OpenStreetMap logo OpenStreetMap

I want to share a community investment initiative HOT Is piloting in collaboration with OMDTZ (OpenMap Development Tanzania).

Over the next five years, HOT aims to support a movement of individuals and communities who create and use OpenStreetMap data to improve local lives and livelihoods in places vulnerable to crisis or experiencing multidimensional poverty. The strategy for using the Audacious project funds to achieve this centres around moving decision-making, resource allocation, support and engagement closer to these places. Partly, this is through the launch of four regional mapping hubs, but we also want to try and innovate in other ways.

HOT’s microgrants programme has proved successful over the years but we know that our reach in many places is limited and that, despite a diverse community panel for selecting winners, we cannot have a deep understanding of the context (and therefore the challenges, opportunities and constraints) in every one of 94 countries.

For this reason, we are piloting a devolved community investment programme, where we can pass on the budget for multiple grants to a trusted partner (in this case, OMDTZ) to design and implement a programme at a national level.

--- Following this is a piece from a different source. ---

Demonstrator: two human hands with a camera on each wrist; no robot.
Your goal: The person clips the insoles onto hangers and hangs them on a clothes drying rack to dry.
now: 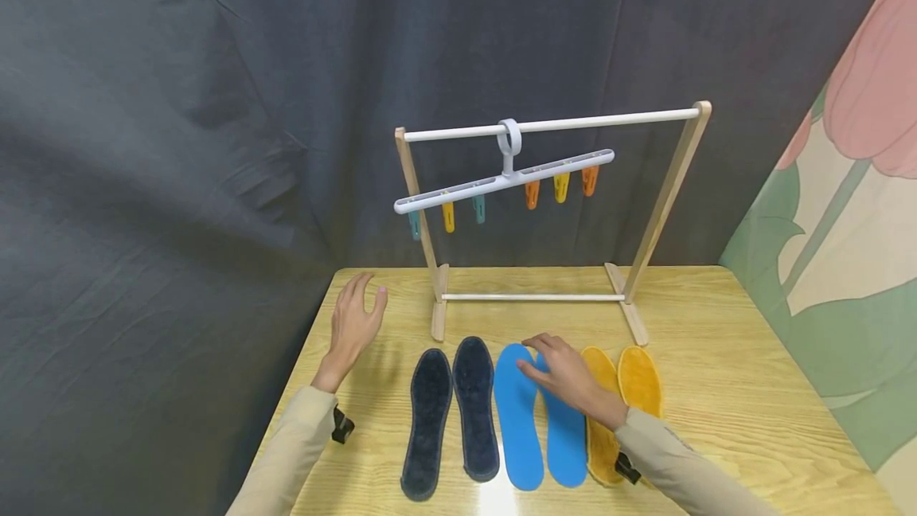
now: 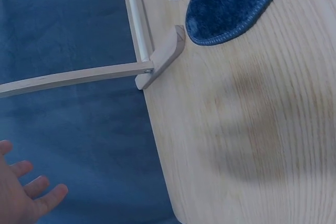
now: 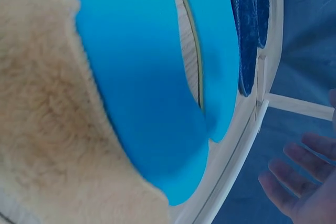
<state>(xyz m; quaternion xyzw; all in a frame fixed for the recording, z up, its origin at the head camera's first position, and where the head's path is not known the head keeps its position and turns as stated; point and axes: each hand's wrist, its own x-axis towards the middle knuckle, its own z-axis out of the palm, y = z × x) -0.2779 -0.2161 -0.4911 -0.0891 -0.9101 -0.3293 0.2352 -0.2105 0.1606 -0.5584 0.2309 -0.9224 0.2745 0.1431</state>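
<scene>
My left hand (image 1: pixel 354 322) is raised over the left side of the table, fingers apart and holding nothing. Over the blue insoles hovers my right hand (image 1: pixel 561 373), its fingers loosely bent with nothing in them. It partly covers the right blue insole (image 1: pixel 566 436); the left blue insole (image 1: pixel 517 420) lies beside it. Two dark fuzzy insoles (image 1: pixel 431 420) lie to their left. On the right is a pair of yellow fleecy insoles (image 1: pixel 640 381), partly hidden by my right forearm. The right wrist view shows a fleecy insole (image 3: pixel 63 108) close up.
Behind the insoles stands a wooden rack (image 1: pixel 666 197) with a white top bar (image 1: pixel 609 121). A white hanger (image 1: pixel 458 191) hangs from it by a ring, bearing several coloured clips (image 1: pixel 561 186). Dark cloth (image 1: pixel 215 142) hangs behind the wooden table (image 1: pixel 731 388).
</scene>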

With a few caveats (around principles, objectives, diligence and reporting requirements), we want OMDTZ to be free in designing a programme of community support and investment that works for Tanzanian contributors, communities and organisations.

We hope that by doing this the funds will be more accessible and have greater local reach, that the funded work will have greater local relevance and impact and that we (HOT) and others can learn from OMDTZ’s successes and failures and improve our own programme.

We also hope that, if the pilot is successful, we are able to replicate or adapt a similar strategy in other countries with strong OSM community organisations. In fact, if you think this is something that could work where you are, we’d love to hear from you.

The details of how the Tanzanian programme will work, what it will be called and what the timelines are are currently being developed and I’ll leave it to OMDTZ to communicate that in the near future. If you are interested and want to know more, you can find them on twitter or contact them through their website or by email at omdtanzania@gmail.com.

Why OMDTZ?

OMDTZ team. Photo by Chris Morgan, World Bank and taken from OMDTZ website

To pilot this programme, we wanted to partner with an established organisation within the 94 focus countries with a significant focus on leveraging OpenStreetMap data to improve lives and livelihoods. The organisation needed to have other sources of funding and the capacity (depth of relevant experiences and skills) to support contributors, communities and organisations nationally. OMDTZ was not the only organisation to meet these criteria and, we hope, is only the first that we will work with on this initiative.